Postby D.X. » Sun Jul 31, 2016 2:52 pm


To answer your first question about applying to a phd program 5 to 15 years from now, probably not 5 years, but youll be pushing the limit after that. Not to say its not possible, it is but enter the age issue.

Also a dose of reality for you. I highly doubt after 5 years of real world experience and probably on an established career trajectory, with life's stages also being passed (ie family), i doubt, and righyfully so, you'd have any interest what so ever in joining a phd program. First see my point on no interest, second..seriously? You will probably turns your nose up at such thought (ick!). But, more sincere, what for? Why?

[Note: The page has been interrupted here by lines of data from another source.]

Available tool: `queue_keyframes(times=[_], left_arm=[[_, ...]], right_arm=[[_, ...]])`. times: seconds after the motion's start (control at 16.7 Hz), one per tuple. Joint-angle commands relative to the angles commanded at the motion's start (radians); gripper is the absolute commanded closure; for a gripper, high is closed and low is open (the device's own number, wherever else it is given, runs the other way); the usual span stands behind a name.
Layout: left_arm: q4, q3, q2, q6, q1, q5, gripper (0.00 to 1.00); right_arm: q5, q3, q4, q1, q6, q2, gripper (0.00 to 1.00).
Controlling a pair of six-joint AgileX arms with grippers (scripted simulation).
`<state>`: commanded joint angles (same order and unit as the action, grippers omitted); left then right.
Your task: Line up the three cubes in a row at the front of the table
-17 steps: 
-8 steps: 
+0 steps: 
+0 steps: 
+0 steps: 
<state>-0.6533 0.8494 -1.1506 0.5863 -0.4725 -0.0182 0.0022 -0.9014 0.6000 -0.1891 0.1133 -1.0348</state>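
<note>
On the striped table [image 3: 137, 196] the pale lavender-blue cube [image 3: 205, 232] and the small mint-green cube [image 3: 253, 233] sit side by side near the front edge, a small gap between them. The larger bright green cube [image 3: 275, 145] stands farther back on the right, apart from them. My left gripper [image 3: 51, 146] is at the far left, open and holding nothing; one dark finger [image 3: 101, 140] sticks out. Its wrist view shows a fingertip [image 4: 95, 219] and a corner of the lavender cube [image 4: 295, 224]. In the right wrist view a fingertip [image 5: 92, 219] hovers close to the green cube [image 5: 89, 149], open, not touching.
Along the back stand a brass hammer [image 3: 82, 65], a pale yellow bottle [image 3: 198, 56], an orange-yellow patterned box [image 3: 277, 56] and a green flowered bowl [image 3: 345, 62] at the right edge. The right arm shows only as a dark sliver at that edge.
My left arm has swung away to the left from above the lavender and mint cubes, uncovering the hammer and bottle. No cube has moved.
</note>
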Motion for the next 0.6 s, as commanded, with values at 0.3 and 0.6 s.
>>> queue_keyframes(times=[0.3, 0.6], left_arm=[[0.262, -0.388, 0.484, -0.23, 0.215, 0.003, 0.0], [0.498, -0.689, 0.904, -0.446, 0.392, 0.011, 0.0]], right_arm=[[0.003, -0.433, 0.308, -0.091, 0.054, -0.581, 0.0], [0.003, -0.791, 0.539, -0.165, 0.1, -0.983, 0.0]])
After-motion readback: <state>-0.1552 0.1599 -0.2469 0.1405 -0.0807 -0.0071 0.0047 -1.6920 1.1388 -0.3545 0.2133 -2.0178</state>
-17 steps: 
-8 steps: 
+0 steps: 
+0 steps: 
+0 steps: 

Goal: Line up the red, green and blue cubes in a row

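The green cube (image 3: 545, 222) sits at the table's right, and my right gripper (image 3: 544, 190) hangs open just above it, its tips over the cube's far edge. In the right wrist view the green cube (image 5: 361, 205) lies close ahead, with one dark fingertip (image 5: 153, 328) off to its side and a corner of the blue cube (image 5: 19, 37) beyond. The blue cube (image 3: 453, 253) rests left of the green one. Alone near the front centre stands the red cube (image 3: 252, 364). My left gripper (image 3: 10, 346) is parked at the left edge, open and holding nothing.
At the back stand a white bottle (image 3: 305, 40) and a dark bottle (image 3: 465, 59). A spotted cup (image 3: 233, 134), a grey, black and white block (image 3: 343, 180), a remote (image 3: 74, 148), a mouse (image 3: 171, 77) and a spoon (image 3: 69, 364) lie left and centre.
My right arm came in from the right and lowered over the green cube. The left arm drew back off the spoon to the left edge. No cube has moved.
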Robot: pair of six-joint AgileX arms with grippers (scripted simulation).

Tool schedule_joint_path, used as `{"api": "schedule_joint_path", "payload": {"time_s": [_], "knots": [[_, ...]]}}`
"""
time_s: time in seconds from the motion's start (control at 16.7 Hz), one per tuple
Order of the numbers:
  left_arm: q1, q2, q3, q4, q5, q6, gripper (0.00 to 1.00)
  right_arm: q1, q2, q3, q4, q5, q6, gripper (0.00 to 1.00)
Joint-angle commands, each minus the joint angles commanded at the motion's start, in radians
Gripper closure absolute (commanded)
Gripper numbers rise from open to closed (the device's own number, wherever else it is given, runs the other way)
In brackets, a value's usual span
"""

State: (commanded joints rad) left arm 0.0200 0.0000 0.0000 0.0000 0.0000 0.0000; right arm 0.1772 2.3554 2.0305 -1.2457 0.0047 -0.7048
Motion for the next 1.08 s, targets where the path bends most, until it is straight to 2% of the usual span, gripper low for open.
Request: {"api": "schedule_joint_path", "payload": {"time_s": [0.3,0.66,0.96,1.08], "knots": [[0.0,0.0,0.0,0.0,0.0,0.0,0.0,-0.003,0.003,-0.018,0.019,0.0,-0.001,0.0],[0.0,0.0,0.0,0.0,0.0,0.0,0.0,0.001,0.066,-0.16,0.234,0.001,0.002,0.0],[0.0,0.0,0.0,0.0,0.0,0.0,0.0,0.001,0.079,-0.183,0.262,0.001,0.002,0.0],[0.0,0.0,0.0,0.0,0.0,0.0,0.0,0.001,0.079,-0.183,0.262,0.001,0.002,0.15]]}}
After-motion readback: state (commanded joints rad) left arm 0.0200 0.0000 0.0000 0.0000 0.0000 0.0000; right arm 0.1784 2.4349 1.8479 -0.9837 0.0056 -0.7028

To get what exactly?

At 4 years after a Masters probably makes no sense to waste time with a PhD, the returns would be deminished as a function of your age and stage in life. It will be harder to start a job and career at a later point, not to say its not possible, but its alreay hard for the younger "on time" PhD before 30 years old folks. So i recommend you get out into the world, build on what you have and start putting into your 401k already!

As for transcripts doesnt matter, those dont get looked at, if at all in job processes, if requested they are used to validate your have the degree, usually by HR. Thats the least of your concerns.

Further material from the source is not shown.